-------- SUPPLIED DATA

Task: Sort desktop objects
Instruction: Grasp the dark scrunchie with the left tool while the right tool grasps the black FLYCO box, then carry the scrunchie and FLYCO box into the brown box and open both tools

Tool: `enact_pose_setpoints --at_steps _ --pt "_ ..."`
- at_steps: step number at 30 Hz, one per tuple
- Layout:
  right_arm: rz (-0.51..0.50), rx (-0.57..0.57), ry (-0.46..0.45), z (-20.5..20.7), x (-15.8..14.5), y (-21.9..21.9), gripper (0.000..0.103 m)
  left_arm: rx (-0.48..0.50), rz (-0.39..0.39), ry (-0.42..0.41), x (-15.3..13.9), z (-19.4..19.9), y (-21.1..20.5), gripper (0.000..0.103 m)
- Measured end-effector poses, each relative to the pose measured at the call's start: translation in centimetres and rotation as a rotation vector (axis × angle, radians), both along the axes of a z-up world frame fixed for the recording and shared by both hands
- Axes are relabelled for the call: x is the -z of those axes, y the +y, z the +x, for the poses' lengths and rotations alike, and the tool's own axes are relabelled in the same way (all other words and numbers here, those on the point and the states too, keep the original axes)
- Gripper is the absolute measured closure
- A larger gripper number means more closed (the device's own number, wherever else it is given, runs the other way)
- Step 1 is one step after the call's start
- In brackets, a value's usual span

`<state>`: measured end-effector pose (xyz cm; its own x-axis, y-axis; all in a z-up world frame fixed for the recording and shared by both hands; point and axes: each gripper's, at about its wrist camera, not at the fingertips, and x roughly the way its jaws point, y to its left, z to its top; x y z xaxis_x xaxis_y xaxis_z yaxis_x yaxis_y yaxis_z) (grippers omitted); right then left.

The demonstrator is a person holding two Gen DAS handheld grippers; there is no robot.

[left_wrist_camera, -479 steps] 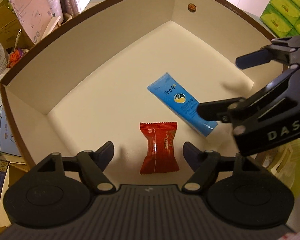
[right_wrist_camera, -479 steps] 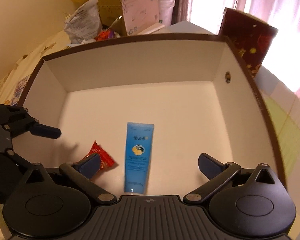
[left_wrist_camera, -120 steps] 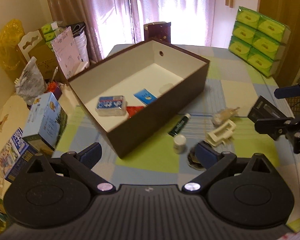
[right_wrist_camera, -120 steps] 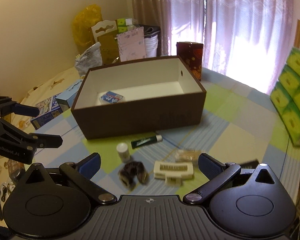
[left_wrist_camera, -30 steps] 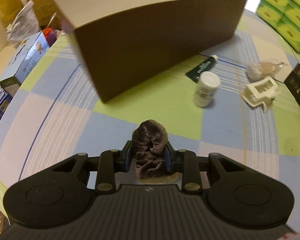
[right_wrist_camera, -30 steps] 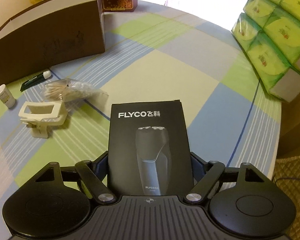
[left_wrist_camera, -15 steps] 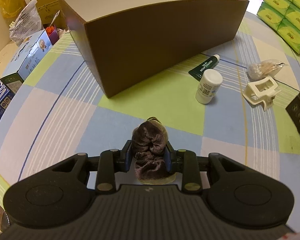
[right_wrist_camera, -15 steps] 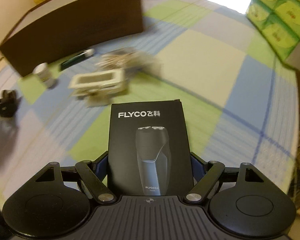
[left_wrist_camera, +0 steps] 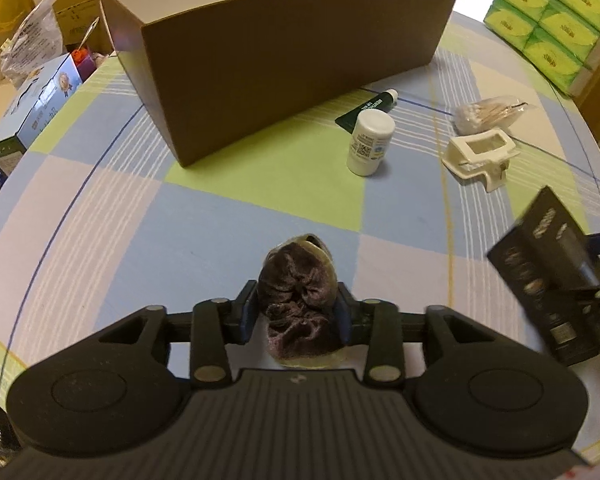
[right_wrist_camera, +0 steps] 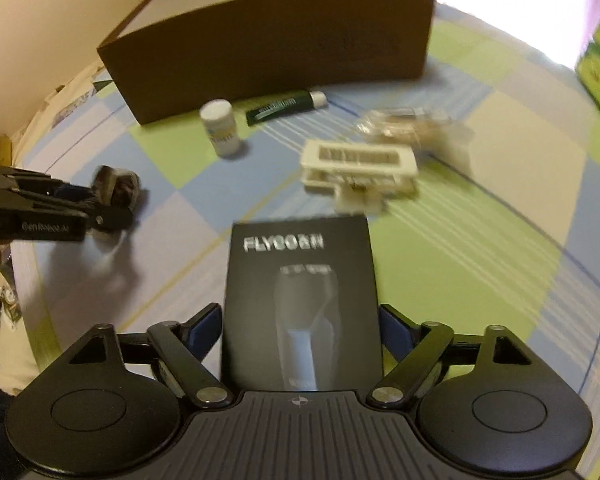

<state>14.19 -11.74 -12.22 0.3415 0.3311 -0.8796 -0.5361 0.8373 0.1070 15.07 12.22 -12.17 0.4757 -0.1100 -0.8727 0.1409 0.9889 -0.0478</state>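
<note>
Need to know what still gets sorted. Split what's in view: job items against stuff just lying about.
Job:
scrunchie, between the opening left gripper
shaver box, between the opening right gripper
brown box
white bottle
green tube
hair clip
swab bag

Lying about:
tissue packs
blue carton
plastic bag
</note>
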Motion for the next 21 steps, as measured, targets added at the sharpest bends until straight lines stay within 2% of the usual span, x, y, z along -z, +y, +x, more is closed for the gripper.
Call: enact_pose_setpoints --at_steps 1,3,10,11,12,13,15,21 --pt "-0.006 0.001 0.002 0.2 0.1 0.2 0.015 0.0 -0.006 0.0 0.0 0.0 0.0 0.062" --pt "-0.025 0.007 -0.003 0.4 0.3 0.5 0.014 -0.001 -0.002 0.0 0.0 0.0 -0.2 0.05" --pt "-0.052 0.045 0.012 0.1 0.8 0.5 0.016 0.0 0.002 -0.009 0.1 1.0 -0.5 0.047" --pt "-0.063 0.05 0.005 -0.1 0.8 0.5 0.023 0.001 -0.003 -0.01 0.1 1.2 -0.5 0.048" --pt "-0.078 0.048 -0.006 -0.3 0.8 0.6 0.026 0.009 -0.008 -0.009 0.2 1.3 -0.6 0.052" --pt "-0.08 0.045 -0.008 -0.5 0.7 0.6 0.026 0.023 -0.006 -0.007 0.2 1.4 -0.8 0.054" --pt "-0.083 0.051 -0.006 -0.8 0.7 0.5 0.027 0.054 0.016 -0.018 0.1 1.4 -1.2 0.069" --pt "-0.069 0.083 0.009 -1.5 0.5 0.3 0.027 0.088 -0.002 -0.021 -0.2 1.1 -0.9 0.078"
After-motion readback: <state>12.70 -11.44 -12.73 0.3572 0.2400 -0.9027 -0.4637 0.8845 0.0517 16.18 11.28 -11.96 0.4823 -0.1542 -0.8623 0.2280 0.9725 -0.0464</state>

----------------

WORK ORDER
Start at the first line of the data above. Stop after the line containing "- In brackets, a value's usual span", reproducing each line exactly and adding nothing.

EXPECTED ANSWER
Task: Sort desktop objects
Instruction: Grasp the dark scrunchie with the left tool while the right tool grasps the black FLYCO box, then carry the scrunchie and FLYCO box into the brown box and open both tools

Tool: `enact_pose_setpoints --at_steps _ --pt "_ ..."`
- at_steps: step number at 30 Hz, one per tuple
- Layout:
  right_arm: rz (-0.51..0.50), rx (-0.57..0.57), ry (-0.46..0.45), z (-20.5..20.7), x (-15.8..14.5), y (-21.9..21.9), gripper (0.000..0.103 m)
  left_arm: rx (-0.48..0.50), rz (-0.39..0.39), ry (-0.42..0.41), x (-15.3..13.9), z (-19.4..19.9), y (-21.1..20.5), gripper (0.000..0.103 m)
- Measured end-effector poses, each relative to the pose measured at the call's start: translation in centimetres and rotation as a rotation vector (axis × angle, radians), both along the axes of a z-up world frame fixed for the recording and shared by both hands
- Axes are relabelled for the call: x is the -z of those axes, y the +y, z the +x, for the poses' lengths and rotations alike, and the tool's own axes are relabelled in the same way (all other words and numbers here, those on the point and the states too, keep the original axes)
- Gripper is the absolute measured closure
- A larger gripper number means more closed (the device's own number, wherever else it is given, runs the other way)
- Step 1 is one step after the call's start
- In brackets, a value's usual span

This exercise is done.